Unique values from multiple columns in Pandas DataFrame In a typical data science project, the dataset is often large and complex. It may contain many columns with different types of attributes. Sometimes you will need to extract values from multiple columns in a single cell for further computation or visualization.
In this article, we will discuss various methods to obtain different values from multiple columns in Pandas DataFrame.
Table of Contents
Use Pandas Unique() and Concat() Methods to Filter Out Uniques
This blog post will cover how to use pandas Unique() and Concat() methods. The pandas series aka columns has a unique method that filters out only unique items from a column. The first output shows only unique FirstNames, which is what we want in this case.
We can extend the method using pandas concat() and concat all the desired columns into 1 single column and then find the unique of the resultant column while also saving it as a new dataframe.
Related Topics
Example Code:
import pandas as pd
import numpy as np
df = pd.DataFrame({'FirstName': ['Anmol', 'Sakshi', 'Maryam'],
'LastName': ['Lohana', 'Chawla', 'Pathan'],
'Age': [23, 25, 27]})
print(f"Unique FN: {df['FirstName'].unique()}")
print(f"Unique Values from 3 Columns:\
{pd.concat([df['FirstName'],df['LastName'],df['Age']]).unique()}")
Output

Using Numpy.unique() to Get Unique Values from an Array
Numpy.unique() method is used to get the unique items from an array given as parameter in np.unique() method.

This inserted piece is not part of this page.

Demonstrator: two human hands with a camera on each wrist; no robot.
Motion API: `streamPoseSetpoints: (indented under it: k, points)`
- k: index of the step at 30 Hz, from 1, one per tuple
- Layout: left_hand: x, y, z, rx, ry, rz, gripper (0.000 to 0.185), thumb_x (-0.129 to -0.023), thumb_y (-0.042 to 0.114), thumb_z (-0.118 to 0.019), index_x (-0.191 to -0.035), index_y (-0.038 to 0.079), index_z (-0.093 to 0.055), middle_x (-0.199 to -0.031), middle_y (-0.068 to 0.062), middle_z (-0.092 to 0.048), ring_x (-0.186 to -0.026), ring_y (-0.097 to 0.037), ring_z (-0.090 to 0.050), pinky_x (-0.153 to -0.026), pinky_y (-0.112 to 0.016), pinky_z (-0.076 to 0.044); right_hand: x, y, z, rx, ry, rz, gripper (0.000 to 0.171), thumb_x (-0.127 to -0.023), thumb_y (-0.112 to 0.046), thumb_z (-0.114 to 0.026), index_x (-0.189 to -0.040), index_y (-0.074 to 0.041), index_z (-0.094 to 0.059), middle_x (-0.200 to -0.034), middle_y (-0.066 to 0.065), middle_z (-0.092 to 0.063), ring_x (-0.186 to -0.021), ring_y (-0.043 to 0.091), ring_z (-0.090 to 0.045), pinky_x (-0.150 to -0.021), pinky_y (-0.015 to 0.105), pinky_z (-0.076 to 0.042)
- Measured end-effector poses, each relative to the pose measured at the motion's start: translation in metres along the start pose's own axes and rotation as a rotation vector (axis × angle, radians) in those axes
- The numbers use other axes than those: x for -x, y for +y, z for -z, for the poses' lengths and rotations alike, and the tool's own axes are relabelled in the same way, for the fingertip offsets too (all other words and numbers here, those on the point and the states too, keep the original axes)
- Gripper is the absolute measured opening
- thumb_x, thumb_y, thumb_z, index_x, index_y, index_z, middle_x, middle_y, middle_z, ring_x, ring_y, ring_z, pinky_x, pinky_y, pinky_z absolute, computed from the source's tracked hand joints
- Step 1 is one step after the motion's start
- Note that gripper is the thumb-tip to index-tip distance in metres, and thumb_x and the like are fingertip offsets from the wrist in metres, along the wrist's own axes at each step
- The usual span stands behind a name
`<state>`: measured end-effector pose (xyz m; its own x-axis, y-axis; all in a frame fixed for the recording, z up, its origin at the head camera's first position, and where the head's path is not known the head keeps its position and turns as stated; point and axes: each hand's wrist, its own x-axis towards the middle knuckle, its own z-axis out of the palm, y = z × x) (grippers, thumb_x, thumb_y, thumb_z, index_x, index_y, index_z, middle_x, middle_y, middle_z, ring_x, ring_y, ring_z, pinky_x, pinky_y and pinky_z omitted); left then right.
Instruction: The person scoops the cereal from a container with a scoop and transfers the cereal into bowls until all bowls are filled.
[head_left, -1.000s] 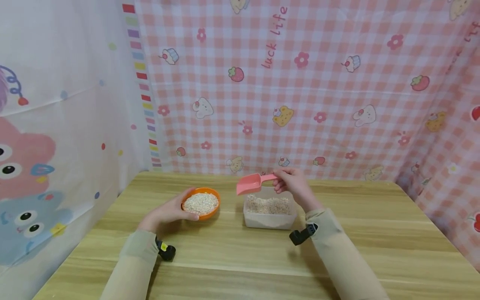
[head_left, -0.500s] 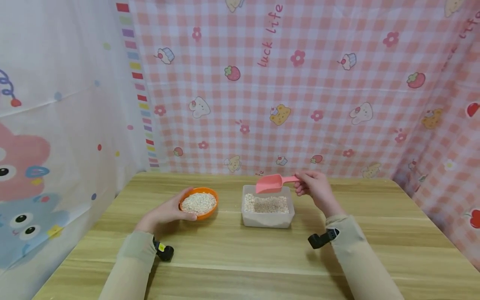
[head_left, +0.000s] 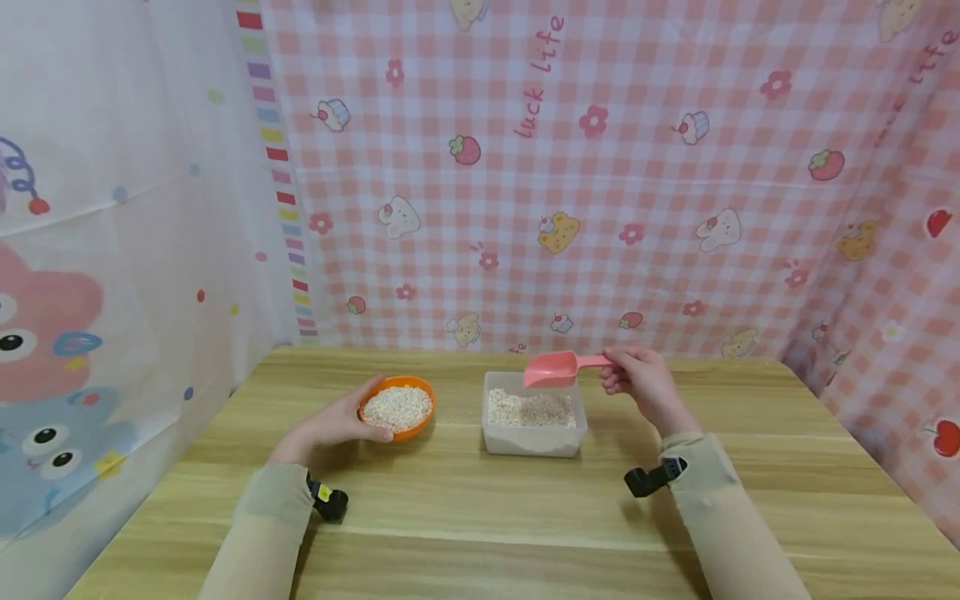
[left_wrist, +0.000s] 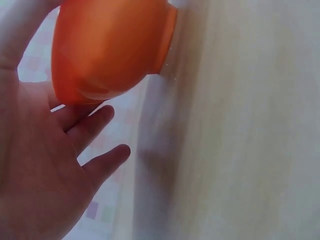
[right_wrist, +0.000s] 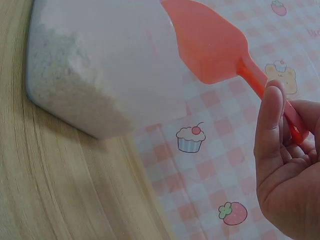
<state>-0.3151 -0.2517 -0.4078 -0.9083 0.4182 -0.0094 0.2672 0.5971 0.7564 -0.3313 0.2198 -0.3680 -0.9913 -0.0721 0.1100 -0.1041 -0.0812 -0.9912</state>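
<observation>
Here, from the head view, your right hand (head_left: 643, 382) pinches the handle end of the pink scoop (head_left: 557, 367), its bowl hovering over the far right part of the clear tub (head_left: 532, 439) of grain. Your left hand (head_left: 330, 423) cups the near left side of the orange bowl (head_left: 397, 407), which stands on the surface (head_left: 525, 517) and is filled with pale flakes nearly to the rim. Bowl and tub sit near each other, apart.

In the left wrist view, the orange bowl (left_wrist: 107, 45) rests on its small foot on the surface; your palm lies against its side, thumb up along the wall, the other fingers (left_wrist: 90, 127) loosely extended beneath it rather than clamped.

In the right wrist view, the scoop (right_wrist: 212, 47) hangs above the tub's (right_wrist: 100, 75) far edge, and your fingers (right_wrist: 272, 120) are curled round the thin handle (whether anything lies in the scoop I cannot tell from below).

The scoop looks like light, stiff plastic, probably a little slick; holding it at the handle's end, as you do, gives reach but little control over tilt. The bowl seems light and likely to slide, so a steadying grip low on its wall suits it.
</observation>
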Motion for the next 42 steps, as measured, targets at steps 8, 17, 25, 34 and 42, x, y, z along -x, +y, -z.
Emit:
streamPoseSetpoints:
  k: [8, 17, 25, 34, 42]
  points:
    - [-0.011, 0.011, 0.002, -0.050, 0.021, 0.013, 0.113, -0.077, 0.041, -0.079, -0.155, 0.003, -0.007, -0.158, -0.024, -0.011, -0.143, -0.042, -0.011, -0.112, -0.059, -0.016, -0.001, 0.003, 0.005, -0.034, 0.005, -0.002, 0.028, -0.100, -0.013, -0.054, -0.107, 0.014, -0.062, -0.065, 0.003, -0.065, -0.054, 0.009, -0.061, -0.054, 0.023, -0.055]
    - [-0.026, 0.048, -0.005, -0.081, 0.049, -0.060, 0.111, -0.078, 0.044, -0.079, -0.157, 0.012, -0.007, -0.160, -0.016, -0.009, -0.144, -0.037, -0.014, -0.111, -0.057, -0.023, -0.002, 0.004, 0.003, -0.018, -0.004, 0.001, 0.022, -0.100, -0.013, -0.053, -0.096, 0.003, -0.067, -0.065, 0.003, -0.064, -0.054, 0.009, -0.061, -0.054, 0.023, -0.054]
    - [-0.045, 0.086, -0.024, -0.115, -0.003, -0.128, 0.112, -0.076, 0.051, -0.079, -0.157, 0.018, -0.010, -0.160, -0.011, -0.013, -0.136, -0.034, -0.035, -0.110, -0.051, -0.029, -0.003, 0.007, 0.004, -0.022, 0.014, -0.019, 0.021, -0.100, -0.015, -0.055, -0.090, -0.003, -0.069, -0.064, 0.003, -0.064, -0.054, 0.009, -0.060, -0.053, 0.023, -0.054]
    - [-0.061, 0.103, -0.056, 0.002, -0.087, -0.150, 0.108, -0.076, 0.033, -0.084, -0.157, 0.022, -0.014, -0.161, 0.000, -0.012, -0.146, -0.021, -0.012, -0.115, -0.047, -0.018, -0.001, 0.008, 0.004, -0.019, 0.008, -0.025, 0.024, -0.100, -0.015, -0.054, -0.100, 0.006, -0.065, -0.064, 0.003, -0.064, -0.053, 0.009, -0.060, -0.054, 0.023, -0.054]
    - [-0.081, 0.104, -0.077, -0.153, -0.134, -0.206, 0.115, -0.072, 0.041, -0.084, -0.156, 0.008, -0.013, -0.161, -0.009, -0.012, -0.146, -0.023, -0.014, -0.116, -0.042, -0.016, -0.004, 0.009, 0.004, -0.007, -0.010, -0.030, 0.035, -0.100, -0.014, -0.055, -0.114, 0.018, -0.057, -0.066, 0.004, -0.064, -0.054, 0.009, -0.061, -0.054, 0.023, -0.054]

This approach has one limitation i.e., we cannot combine str and numerical columns together, and therefore if such a situation arises where we need to club different datatypes columns together then go for Method 1 which deals with both types of data type column combination appropriately.
Example Code
import pandas as pd
import numpy as np
df = pd.DataFrame({'FirstName': ['Anmol', 'Sakshi', 'Maryam'],
'LastName': ['Lohana', 'Chawla', 'Pathan'],
'Age': [23, 25, 27]})
print(np.unique(df[['LastName', 'FirstName']].values))
Output

Creating Sets in Python: Union of Unique Values
The set object in Python is a mutable data structure that has the property of containing only unique values. This means that it can be used to identify duplicates.

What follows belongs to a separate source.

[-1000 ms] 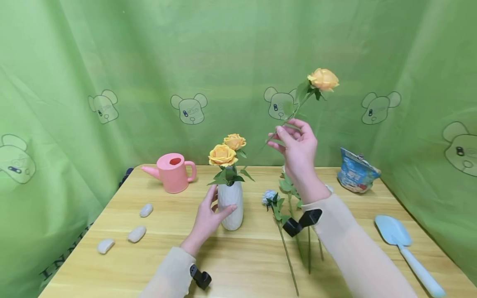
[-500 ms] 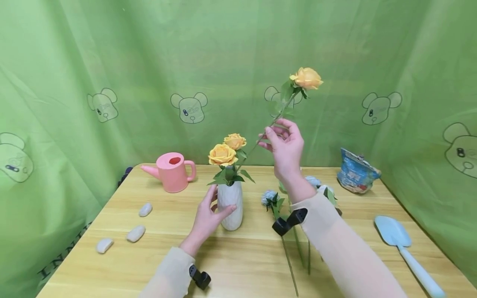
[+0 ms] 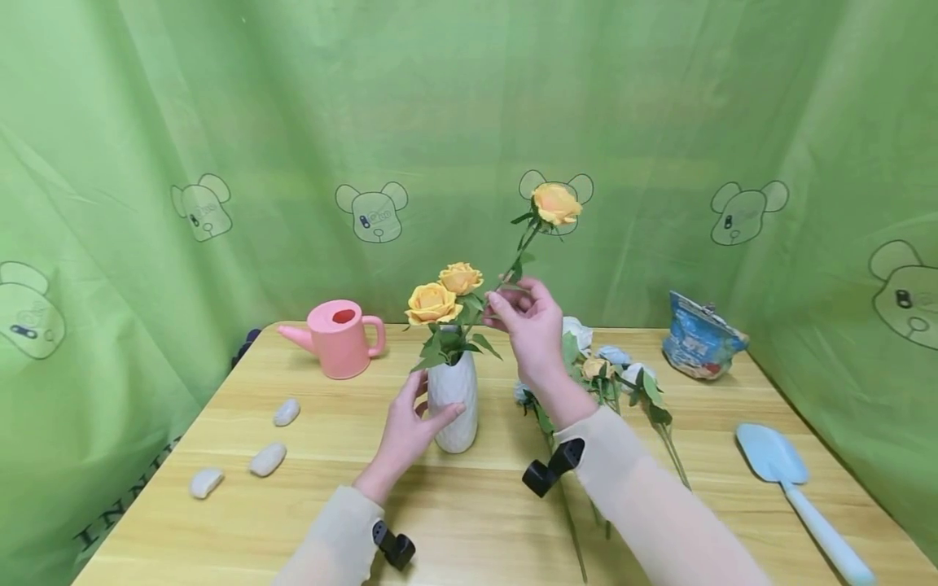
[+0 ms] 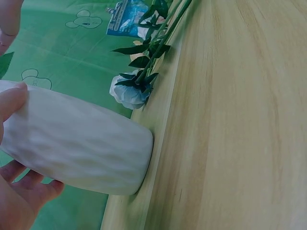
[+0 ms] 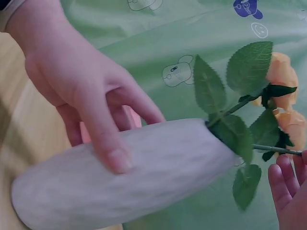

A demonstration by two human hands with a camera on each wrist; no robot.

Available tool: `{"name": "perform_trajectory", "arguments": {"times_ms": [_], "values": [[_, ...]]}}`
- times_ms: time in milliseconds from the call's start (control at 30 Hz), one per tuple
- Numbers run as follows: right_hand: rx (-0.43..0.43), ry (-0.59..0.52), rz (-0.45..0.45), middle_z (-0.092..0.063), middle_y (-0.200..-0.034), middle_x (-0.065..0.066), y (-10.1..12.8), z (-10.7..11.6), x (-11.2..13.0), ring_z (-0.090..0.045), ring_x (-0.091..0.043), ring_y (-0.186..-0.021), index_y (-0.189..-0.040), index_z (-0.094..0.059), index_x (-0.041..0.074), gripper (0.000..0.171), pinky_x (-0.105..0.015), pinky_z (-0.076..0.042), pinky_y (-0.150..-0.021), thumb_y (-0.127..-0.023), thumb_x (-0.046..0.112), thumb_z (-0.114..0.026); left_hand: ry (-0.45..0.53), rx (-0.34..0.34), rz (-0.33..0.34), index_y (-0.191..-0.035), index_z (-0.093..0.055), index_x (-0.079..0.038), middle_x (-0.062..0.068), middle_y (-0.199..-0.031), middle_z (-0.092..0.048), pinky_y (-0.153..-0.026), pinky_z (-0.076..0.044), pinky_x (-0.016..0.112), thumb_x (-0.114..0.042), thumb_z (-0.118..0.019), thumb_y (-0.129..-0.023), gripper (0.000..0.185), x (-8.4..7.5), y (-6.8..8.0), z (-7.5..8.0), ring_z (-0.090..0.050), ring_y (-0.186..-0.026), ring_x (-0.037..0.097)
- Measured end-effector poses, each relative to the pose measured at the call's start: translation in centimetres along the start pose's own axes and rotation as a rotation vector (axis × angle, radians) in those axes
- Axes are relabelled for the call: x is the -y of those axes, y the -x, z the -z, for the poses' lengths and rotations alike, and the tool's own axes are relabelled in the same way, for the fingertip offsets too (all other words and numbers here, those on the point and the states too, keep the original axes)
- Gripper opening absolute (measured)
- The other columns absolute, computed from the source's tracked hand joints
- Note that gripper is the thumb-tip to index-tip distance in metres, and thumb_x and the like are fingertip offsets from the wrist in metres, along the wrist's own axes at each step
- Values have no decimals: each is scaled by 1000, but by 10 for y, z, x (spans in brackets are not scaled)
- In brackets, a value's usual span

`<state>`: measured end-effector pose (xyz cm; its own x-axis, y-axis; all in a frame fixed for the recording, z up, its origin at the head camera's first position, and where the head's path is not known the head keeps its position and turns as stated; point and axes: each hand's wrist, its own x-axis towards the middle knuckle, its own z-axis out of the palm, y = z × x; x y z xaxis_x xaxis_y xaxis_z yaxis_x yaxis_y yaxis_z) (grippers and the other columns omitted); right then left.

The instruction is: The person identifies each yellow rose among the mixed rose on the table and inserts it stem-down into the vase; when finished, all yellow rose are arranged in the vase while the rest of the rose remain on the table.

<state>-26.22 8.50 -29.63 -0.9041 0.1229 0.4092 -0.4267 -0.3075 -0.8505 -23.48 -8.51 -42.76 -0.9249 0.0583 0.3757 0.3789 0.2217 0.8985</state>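
Note:
A white ribbed vase (image 3: 454, 403) stands mid-table with two orange roses (image 3: 434, 303) in it. My left hand (image 3: 407, 429) grips the vase's side, thumb in front; the wrist views show the same vase (image 4: 72, 141) (image 5: 124, 177) and hand (image 5: 86, 91). My right hand (image 3: 529, 321) pinches the stem of a third orange rose (image 3: 555, 203), whose lower end reaches into the vase mouth among the leaves. The right fingertips (image 5: 288, 191) sit by the stem (image 5: 276, 149).
A pink watering can (image 3: 339, 336) stands at the back left, three pebbles (image 3: 267, 458) front left. More cut flowers (image 3: 611, 366) (image 4: 129, 93) lie right of the vase. A blue pouch (image 3: 699, 335) and a light-blue trowel (image 3: 795, 488) lie at the right.
My right hand carried the third rose down and to the left, bringing its stem end to the vase mouth. The left hand stayed on the vase.

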Motion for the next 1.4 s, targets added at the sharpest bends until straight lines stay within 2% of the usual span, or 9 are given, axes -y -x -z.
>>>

The set union method allows for unions of different datatype combinations, unlike Method 2 which requires specific datatypes to work properly.
Example Code
import pandas as pd
import numpy as np
df = pd.DataFrame({'FirstName': ['Anmol', 'Sakshi', 'Maryam'],
'LastName': ['Lohana', 'Chawla', 'Pathan'],
'Age': [23, 25, 27]})
print(set(df.FirstName) | set(df.LastName) | set(df.Age))
Output

Conclusion
When it comes to analysis, there are a number of ways in which you can obtain the unique value from one or more columns. In this post we’ve covered three different methods for doing so.